In her experience, when you do this the impact on leaders can be “transformational”.

Billingham-Mohamed’s concern with using the term ‘wellbeing centred leadership’ is that this could lead to a focus on process, rather than the desired skill development. She recommends the leadership programme from social researcher Brene Brown called Dare to Lead, that many facilitators are now trained in. 

“If you couple this programme with some great coaching to embed the behaviour change and some solid measurement to understand progress, then you could have a revolutionary leadership change in your organisation that positively impacts the culture of wellbeing more than anything else,” she says.

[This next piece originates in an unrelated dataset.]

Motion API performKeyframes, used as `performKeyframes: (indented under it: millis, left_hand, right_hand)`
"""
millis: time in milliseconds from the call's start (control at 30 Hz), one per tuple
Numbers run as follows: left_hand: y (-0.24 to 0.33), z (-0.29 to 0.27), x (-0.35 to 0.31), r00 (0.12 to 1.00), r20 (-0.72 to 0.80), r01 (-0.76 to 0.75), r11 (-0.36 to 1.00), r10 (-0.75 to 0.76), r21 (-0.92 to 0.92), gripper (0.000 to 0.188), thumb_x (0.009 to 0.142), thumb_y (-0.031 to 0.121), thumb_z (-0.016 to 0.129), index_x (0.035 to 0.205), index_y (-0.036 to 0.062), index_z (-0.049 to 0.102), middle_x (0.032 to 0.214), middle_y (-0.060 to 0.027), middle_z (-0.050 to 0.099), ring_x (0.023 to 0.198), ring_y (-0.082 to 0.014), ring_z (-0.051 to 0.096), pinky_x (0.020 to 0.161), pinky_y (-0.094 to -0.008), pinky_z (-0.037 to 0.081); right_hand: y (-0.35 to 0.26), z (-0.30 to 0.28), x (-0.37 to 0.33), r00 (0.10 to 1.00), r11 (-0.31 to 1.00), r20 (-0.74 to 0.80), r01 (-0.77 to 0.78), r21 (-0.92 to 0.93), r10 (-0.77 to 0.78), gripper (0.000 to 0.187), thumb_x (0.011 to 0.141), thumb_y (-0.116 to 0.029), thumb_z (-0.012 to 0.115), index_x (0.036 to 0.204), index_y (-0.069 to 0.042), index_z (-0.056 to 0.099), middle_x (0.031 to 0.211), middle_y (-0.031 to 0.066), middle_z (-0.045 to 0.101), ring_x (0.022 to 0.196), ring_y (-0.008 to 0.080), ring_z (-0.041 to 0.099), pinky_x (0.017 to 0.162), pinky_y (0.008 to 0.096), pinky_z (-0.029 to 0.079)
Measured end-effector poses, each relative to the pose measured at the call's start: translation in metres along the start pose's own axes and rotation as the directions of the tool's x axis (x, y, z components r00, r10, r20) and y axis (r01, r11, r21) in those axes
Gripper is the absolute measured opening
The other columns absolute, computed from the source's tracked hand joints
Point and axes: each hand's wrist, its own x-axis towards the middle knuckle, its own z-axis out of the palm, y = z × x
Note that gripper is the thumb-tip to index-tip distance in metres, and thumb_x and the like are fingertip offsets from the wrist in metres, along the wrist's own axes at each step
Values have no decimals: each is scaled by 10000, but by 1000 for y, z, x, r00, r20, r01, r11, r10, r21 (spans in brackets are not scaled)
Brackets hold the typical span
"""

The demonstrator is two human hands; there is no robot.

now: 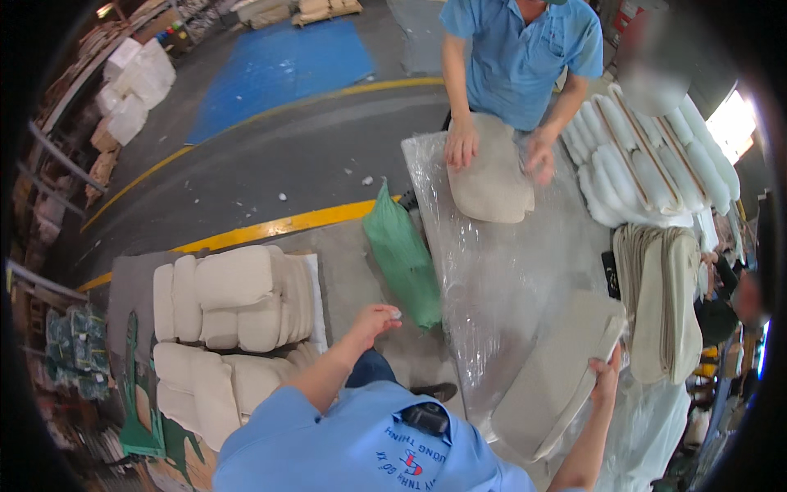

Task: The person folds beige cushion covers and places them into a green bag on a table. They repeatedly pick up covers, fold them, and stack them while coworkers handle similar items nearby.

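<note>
My right hand (pixel 607 373) grips the side edge of a beige cushion (pixel 553 381), which lies at a slant on the plastic-covered table (pixel 484 312). My left hand (pixel 375 321) is out over the floor left of the table, its fingers closed on a small whitish piece (pixel 396 313) too small to name. Across the table a co-worker in a blue shirt (pixel 533 57) has one hand resting on another beige cushion (pixel 490 184); the other hand, blurred, is beside it.
Stacked beige cushions (pixel 238 295) stand at the left. A green sack (pixel 400 254) leans by the table's left side. Folded beige covers (pixel 660 303) and white padded rolls (pixel 648 156) lie at the right. A blue sheet (pixel 283 74) covers floor farther off.
</note>
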Motion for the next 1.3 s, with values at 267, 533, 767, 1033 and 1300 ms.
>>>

Similarly, the first module in Kamwell’s leadership for wellbeing is actually in line with what she is arguing for here – it covers topics like ‘humanising leadership’, ‘the art of positively influencing your team by sharing your authentic story’ and ‘building trust’.

Focus on practical tools and clear definitions

This is exactly how Affinity Health at Work has approached leadership training. One of its most popular, effective tools is the Management Competencies for Preventing and Reducing Stress. This framework is based on extensive research in collaboration with the Health and Safety Executive and the Chartered Institute for Personnel and Development. 

Again, the ‘wellbeing’ word isn’t mentioned when outlining these four key competencies: being respectful and responsible; managing and communicating existing and future work; managing the individual within the team and managing difficult situations.

As Rachel Lewis, Managing Partner at Affinity Health at Work, says “often frameworks will say ‘managers need to be supportive’ but, to someone for whom that doesn’t come naturally, they might not know what supportive actually means. They need it to be spelt out. For example, ‘supportive means regularly having one to ones and face to face meetings with your team’ or even ‘talk to your team about what they did at the weekend’.”

Prepare managers for people management

One of the problems with the linear route to career progression is that many subject experts suddenly get promoted into roles where they are managing a team, but haven’t actually been trained for this.

Some companies are recognising the detrimental impact of this so are either exploring alternative career paths for individual contributors (see this feature here) or they are preparing people for this change better.

For instance, international legal practice Osborne Clarke is proactively developing its top talent’s skills earlier. 

“Often in law firms you progress, hit partner and then that’s the first time you’ve ever faced managing people. This is a pressure you face alongside the many other expectations that come with being promoted to partner,” says Jo Forbes, Health, Safety & Wellbeing Strategy Manager, Osborne Clarke.

Similarly, Brewers has recently invested in a ‘developing managers of the future’ course to do this.